Cuando se creía que ya no funcionaban las viejas modalidades de estafas del “cuento del tío”, siempre aparece un caso que demuestra que siguen siendo efectivas. Días atrás, la que cayó en la trampa fue una anciana de 79 años de Desamparados, en Capital, a quien llamaron diciéndole que su hijo estaba grave y a punto de ser operado, y le sacaron sus ahorros con el verso de que necesitaba el dinero para la intervención quirúrgica. Lo sorprendente es que se aprovecharon dos veces de la mujer mayor en cuestión de minutos y hasta fueron a su casa: primero le pidieron $3.000.000 y después le sustrajeron 3.500 dólares, que al cambio actual representan otros $5.000.000.
Los estafadores aplicaron la vieja fórmula y llamaron al teléfono fijo de la vivienda de una abuela de apellido Vega, quien vive sobre la calle Fontana, revelaron fuentes judiciales. Eso ocurrió el viernes al mediodía, cuando estaba sola. Una voz masculina, que se presentó como el “doctor Quintero”, le dijo que llamaba desde el Hospital Privado para informarle que su hijo había sido internado a consecuencia de un cuadro infeccioso en los intestinos y que debía ser operado de urgencia.
Ese fue el anzuelo, pues la idea del delincuente fue asustarla y obtener datos de ella y de su hijo, y luego cortaron la comunicación. En los minutos siguientes volvió a sonar el teléfono en la vivienda. Allí se escuchó una voz ronca y esforzada de otro hombre que aseguró ser su hijo y le aclaró que no podía hablar porque tenía la “boca con ampollas”, contó un funcionario.
La mujer le creyó y pensó que realmente era su hijo. El sujeto, de inmediato, le suplicó: “Mamá, mandame los tres millones que tenés ahorrados”, y ella le respondió que los buscaría de inmediato. Para entonces ya le había dado la dirección de su casa, de modo que en menos de media hora golpearon la puerta del domicilio.
Dos sujetos en moto llegaron a la vivienda y adujeron que iban de parte de su hijo, que estaba internado.
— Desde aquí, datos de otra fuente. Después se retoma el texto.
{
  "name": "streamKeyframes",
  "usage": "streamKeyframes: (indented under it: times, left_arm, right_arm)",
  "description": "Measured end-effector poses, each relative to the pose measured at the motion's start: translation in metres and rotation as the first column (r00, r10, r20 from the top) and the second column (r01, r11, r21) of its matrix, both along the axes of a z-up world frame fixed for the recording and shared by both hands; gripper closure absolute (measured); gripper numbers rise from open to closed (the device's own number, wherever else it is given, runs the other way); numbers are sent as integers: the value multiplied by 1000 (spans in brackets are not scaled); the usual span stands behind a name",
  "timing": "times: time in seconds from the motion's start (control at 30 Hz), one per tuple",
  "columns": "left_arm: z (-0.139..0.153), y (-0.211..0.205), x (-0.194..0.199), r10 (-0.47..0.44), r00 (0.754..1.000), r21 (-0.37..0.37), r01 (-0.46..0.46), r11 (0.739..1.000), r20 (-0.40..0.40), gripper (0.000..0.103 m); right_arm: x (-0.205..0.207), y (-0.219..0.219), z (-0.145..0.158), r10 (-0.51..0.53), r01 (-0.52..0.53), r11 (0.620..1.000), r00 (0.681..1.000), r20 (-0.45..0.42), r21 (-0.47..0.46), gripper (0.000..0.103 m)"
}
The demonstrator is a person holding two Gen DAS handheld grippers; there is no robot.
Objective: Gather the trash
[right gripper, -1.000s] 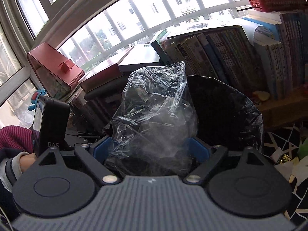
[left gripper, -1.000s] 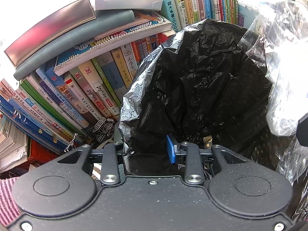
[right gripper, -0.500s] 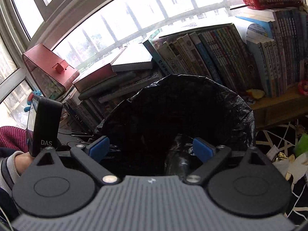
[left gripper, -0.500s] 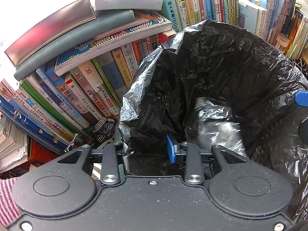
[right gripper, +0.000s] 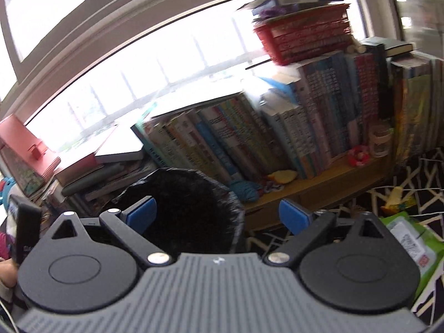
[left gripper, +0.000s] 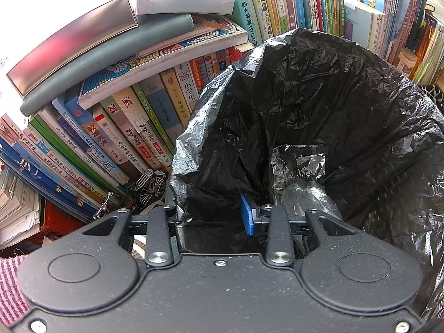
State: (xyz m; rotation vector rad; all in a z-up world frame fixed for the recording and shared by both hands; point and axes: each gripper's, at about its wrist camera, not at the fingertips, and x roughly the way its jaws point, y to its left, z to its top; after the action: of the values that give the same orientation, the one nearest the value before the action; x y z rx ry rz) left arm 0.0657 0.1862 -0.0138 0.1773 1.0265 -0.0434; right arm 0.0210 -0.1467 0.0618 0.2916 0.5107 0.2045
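The left gripper at lower centre clamps the near rim of the crinkled black plastic trash bag. A crumpled clear plastic wrapper lies inside it, centre right. The right gripper is opening wide, with nothing between its blue pads.

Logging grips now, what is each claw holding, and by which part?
Left claw pinches the black trash bag by its near rim edge. Right claw holds nothing, jaws opening.
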Motion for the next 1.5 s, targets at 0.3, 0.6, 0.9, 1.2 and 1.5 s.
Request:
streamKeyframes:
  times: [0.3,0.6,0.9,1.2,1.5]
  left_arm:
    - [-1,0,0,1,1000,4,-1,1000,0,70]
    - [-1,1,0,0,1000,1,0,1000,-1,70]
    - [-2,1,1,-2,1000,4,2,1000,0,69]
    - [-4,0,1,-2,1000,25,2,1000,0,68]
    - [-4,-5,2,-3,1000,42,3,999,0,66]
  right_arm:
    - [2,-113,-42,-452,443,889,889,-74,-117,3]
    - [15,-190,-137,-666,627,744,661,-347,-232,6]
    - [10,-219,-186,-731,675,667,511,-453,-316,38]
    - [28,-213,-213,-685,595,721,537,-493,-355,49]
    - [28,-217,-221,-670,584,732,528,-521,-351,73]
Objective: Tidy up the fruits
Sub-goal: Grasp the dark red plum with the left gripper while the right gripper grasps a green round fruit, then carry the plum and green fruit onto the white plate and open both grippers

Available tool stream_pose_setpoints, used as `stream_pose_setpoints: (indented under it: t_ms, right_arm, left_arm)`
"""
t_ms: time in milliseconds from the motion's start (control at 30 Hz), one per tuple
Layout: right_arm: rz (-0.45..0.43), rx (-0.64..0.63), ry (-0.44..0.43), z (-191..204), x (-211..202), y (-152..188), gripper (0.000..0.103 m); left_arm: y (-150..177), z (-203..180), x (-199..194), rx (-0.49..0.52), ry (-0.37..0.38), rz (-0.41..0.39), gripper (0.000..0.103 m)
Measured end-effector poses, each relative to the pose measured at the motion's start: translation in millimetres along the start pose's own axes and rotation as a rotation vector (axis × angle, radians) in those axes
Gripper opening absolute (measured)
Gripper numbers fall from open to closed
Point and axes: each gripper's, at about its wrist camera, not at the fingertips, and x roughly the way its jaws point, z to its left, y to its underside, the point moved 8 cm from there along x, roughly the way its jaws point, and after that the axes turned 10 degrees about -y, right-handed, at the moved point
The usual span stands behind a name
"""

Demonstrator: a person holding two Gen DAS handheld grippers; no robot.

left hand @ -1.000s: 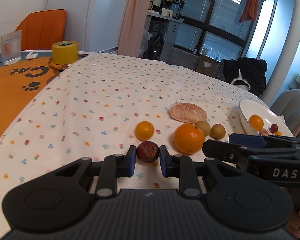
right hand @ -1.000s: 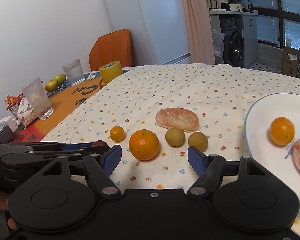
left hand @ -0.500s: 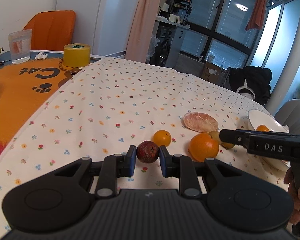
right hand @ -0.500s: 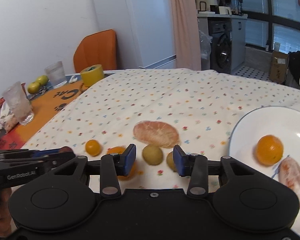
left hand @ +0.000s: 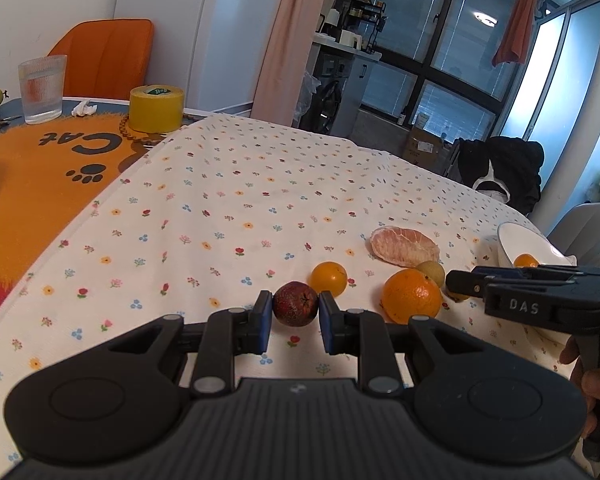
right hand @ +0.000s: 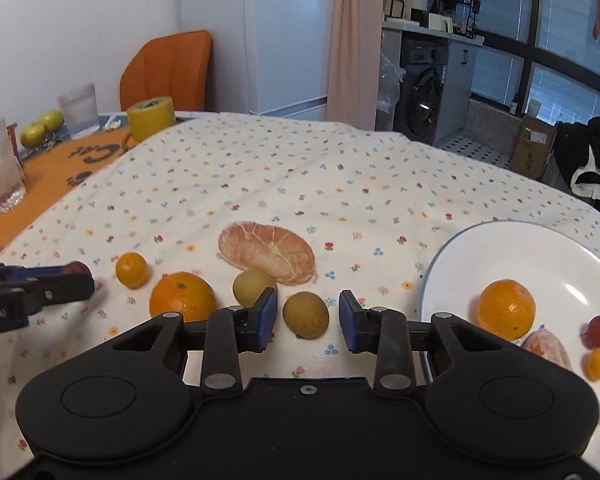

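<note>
Slippage is the risk: the left gripper [left hand: 292, 316], lower centre of its view, pinches a round dark fruit [left hand: 295, 309] that could roll out. The right gripper [right hand: 307, 320] stands part open around a green fruit [right hand: 305, 314] on the cloth, near the plate [right hand: 540, 248] at right. Readable: "Cat" on the mat [left hand: 32, 184], "DAS" on the right gripper's side.

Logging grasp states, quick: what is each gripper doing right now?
Left gripper: shut on the dark red fruit.
Right gripper: open, fingers either side of a greenish-brown fruit, not gripping.
</note>
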Motion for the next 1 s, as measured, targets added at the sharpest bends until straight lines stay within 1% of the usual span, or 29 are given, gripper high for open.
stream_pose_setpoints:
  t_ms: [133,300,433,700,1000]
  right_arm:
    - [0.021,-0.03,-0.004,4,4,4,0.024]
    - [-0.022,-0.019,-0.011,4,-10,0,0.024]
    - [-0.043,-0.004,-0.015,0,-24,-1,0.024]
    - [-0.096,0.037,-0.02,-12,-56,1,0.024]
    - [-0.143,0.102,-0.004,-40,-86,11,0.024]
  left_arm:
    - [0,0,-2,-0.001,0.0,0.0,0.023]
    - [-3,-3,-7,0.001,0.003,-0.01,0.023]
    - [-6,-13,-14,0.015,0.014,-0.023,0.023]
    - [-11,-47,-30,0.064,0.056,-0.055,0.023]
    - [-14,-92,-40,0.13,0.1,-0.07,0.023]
La anciana estaba convencida de que todo era cierto y les entregó los $3.000.000 en efectivo dentro de un envoltorio.
Los ladrones se fueron, pero luego volvieron por más. Los investigadores sospechan que a la mujer se le escapó que poseía dólares o que los estafadores improvisaron para ver si podían sacarle más dinero.
Sucedió que, al cabo de unos minutos, volvieron a llamarla. El sujeto que decía ser su hijo le imploró de nuevo: “Mandame los dólares que tenés, me hacen falta para la operación”, le habría expresado. Y la abuela cayó otra vez en el engaño.
No pasó mucho tiempo hasta que los mismos desconocidos en moto arribaron nuevamente a la vivienda para buscar el dinero. La mujer mayor les entregó los 3.500 dólares que guardaba en su hogar, segura de que era para su hijo, sin siquiera percatarse de que todo era parte de una maniobra delictiva, confirmaron judiciales y policiales.
Lo descubrió después de que esos hombres se marcharon. Fue entonces cuando se le ocurrió llamar a su nuera para preguntarle por el estado de salud de su hijo, y fue esta quien le contó que estaba muy bien. Ahí se dieron cuenta de la estafa y dieron aviso a la Comisaría 4ª de Desamparados. El caso ahora está en manos del personal de la UFI Delitos Informáticos y Estafas.